For second-line therapy, after progression on first-line endocrine therapy with a CDK4/6 inhibitor, usually molecular testing of either the blood for circulating tumor DNA (ctDNA) or the tumor is indicated, primarily to look for activating mutations in PIK3CA that result in the activation of the PI3K/AKT/mTOR pathway, which, as Dr Goetz alluded to, occurs in approximately 40% of ER-positive/HER2- breast cancers. PIK3CA mutations tend to be truncal. You can test for them at the time of diagnosis, but you certainly should test for them at the time of progression after first-line endocrine therapy because, if the patient does have an activating PIK3CA mutation, treatment will generally include additional endocrine therapy, usually fulvestrant, in combination with a PIK3CA inhibitor, such as alpelisib.
Something that has changed in recent years is the availability of assays to detect ctDNA fragments in the blood, for both activating PIK3CA mutations and ESR1 mutations.
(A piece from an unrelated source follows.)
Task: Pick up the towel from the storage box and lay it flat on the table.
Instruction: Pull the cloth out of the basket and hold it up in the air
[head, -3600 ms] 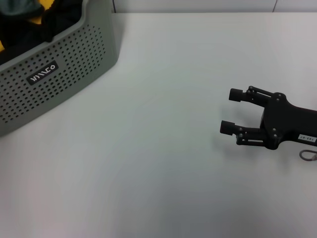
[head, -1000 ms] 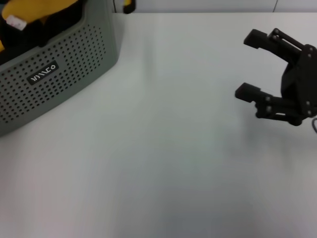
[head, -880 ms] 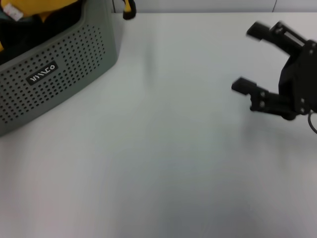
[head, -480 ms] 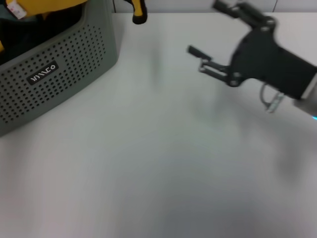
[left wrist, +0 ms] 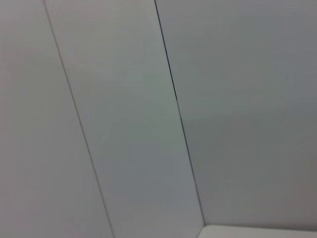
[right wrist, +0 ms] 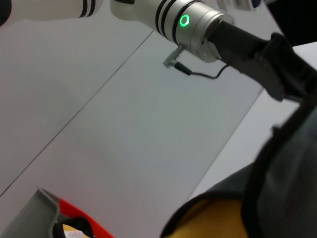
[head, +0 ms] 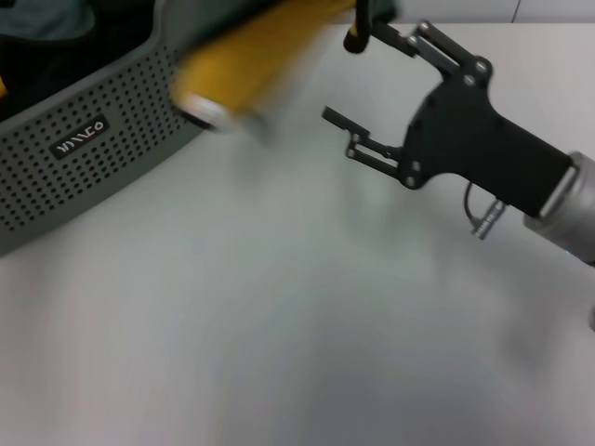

Tumors that have these ESR mutations have ligand-independent activation of ER signaling, and the presence of ctDNA for ESR1 can identify patients who can benefit from elacestrant. So-called liquid biopsy is also relevant for germline mutations. The presence of a BRCA mutation in ctDNA identifies patients who may have a germline BRCA mutation that could benefit from a PARP inhibitor.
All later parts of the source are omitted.